L’empire économique de Vincent Bolloré s’est édifié sur des fondations africaines solides depuis plusieurs décennies. Le milliardaire breton a transformé l’entreprise familiale en conglomérat international grâce à une stratégie d’acquisition agressive des infrastructures portuaires et logistiques à travers le continent africain. Cette expansion spectaculaire – notamment via sa filiale Bolloré Africa Logistics présente dans plus de 40 pays – a généré des profits considérables jusqu’à sa cession pour 5,7 milliards d’euros en 2022. Mais cette prospérité s’accompagne d’accusations persistantes concernant des méthodes controversées: financement de campagnes électorales, relations privilégiées avec des chefs d’État, et obtention de contrats dans des conditions douteuses.
Poursuite juridique exceptionnelle
Une démarche judiciaire sans précédent a été engagée contre le groupe Bolloré à Paris. Le 18 mars dernier, un consortium de onze ONG issues de différents pays africains a saisi le parquet national financier. Ces organisations, actives en République Démocratique du Congo, Côte d’Ivoire, Cameroun, Togo, Guinée et Ghana, ont déposé une plainte pour « blanchiment d’argent » et « recel » concernant les opérations logistiques et portuaires de l’entreprise sur le continent.
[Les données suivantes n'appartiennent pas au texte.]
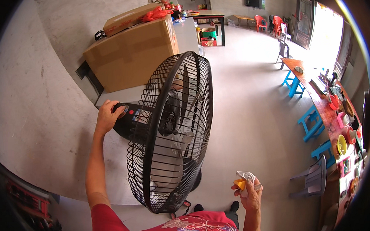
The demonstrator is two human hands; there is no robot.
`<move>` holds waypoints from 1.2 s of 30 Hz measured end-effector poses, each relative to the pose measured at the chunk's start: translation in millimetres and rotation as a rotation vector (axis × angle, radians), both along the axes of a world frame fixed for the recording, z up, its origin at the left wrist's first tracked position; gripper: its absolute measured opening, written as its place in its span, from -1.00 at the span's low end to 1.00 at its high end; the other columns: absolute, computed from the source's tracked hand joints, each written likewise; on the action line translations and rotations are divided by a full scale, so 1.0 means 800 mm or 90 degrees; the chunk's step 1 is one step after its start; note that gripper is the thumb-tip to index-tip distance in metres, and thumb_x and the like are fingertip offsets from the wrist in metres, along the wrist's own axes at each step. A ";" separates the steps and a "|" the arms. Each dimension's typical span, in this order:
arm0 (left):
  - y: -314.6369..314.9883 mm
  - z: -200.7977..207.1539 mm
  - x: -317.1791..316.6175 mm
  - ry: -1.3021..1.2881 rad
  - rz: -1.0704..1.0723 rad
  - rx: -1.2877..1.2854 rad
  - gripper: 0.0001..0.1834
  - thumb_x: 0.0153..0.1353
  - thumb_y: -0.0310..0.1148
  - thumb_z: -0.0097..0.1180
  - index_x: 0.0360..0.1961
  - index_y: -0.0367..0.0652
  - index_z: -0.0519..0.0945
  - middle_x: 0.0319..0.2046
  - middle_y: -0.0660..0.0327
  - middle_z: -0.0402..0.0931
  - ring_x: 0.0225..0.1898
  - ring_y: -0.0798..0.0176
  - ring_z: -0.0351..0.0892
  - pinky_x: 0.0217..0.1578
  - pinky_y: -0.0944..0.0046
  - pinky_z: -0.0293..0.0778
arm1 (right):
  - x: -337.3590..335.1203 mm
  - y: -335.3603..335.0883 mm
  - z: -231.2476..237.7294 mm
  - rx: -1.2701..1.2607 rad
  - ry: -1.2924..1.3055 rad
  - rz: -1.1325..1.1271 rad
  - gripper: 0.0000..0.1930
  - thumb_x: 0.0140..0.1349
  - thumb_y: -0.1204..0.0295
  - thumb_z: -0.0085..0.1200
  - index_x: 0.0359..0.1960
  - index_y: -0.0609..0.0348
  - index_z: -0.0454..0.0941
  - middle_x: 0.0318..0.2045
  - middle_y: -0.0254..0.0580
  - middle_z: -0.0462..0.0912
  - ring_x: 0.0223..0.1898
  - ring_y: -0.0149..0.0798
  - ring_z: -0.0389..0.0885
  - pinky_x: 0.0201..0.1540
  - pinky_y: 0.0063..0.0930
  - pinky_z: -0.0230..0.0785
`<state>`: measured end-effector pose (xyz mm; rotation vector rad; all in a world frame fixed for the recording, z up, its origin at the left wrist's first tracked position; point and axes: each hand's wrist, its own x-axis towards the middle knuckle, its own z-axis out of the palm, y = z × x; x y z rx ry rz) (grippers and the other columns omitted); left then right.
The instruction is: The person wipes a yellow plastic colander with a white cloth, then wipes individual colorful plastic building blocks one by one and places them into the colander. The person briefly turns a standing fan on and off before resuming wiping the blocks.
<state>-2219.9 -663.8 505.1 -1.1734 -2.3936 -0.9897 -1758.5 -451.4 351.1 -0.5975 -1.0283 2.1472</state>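
A black electric fan (154, 114) with a round wire cage stands before me, its cage facing right. My left hand (108, 116) is closed on the control knob (123, 109) at the back of its housing, beside a small red button. Away from the fan, to the lower right, my right hand (249, 193) pinches a crumpled white cloth or tissue (247, 175) together with a small yellow piece (240, 183) whose kind I cannot make out. My fingers partly cover both.
A large cardboard box (126, 56) sits beyond the fan, a red plastic bag (157, 14) on top. Along the right runs a long wooden table (324, 108) crowded with bowls and small items. Blue stools (311, 124) and a grey plastic chair (311, 179) stand beside it.
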 end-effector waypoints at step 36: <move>0.389 -0.246 0.931 -1.480 -0.663 0.077 -0.70 0.34 -0.28 -0.01 0.00 -0.21 0.37 -0.08 0.20 0.47 -0.07 0.30 0.53 -0.04 0.26 0.51 | 0.495 0.140 -0.028 0.621 -0.447 -0.647 -0.73 0.00 0.65 0.17 -0.21 0.24 0.53 -0.21 -0.12 0.60 -0.20 -0.13 0.54 -0.18 -0.38 0.40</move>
L’aspect novateur de cette action judiciaire tient à son fondement légal. Les ONG invoquent la convention de Mérida, récemment incorporée dans le droit français en 2021. Ce mécanisme juridique permettrait de réaffecter aux populations affectées les sommes provenant d’activités corrompues. L’enjeu principal serait d’examiner minutieusement les 5,7 milliards d’euros issus de la vente de la filiale africaine pour déterminer quelle portion pourrait être considérée comme mal acquise et donc restituable aux communautés lésées.
Un système d’influences contesté
Les accusations portent sur un ensemble de pratiques que les plaignants considèrent comme systémiques. L’argumentaire s’appuie notamment sur les aveux du groupe dans une convention judiciaire de février 2021, reconnaissant avoir couvert les dépenses de communication électorale du président togolais Faure Gnassingbé. Cette intervention aurait été récompensée par une extension de concession portuaire à Lomé et divers avantages fiscaux.
Selon les ONG, des structures similaires auraient été identifiées dans plusieurs nations africaines. Les plaignants dénoncent les liens personnels établis par l’industriel avec diverses personnalités influentes africaines pour obtenir des traitements préférentiels. La vente de la filiale Africa Logistics en 2022 est qualifiée par les accusateurs de tentative de légitimation de capitaux acquis par des moyens contestables.
Les militants anticorruption impliqués dans cette affaire affirment avoir documenté un réseau complexe de trafic d’influence et de conflits d’intérêts. Ces manœuvres auraient notamment visé à influencer des résultats électoraux pour sécuriser la gestion d’infrastructures portuaires stratégiques et générer d’importants bénéfices, ultimement rapatriés en France.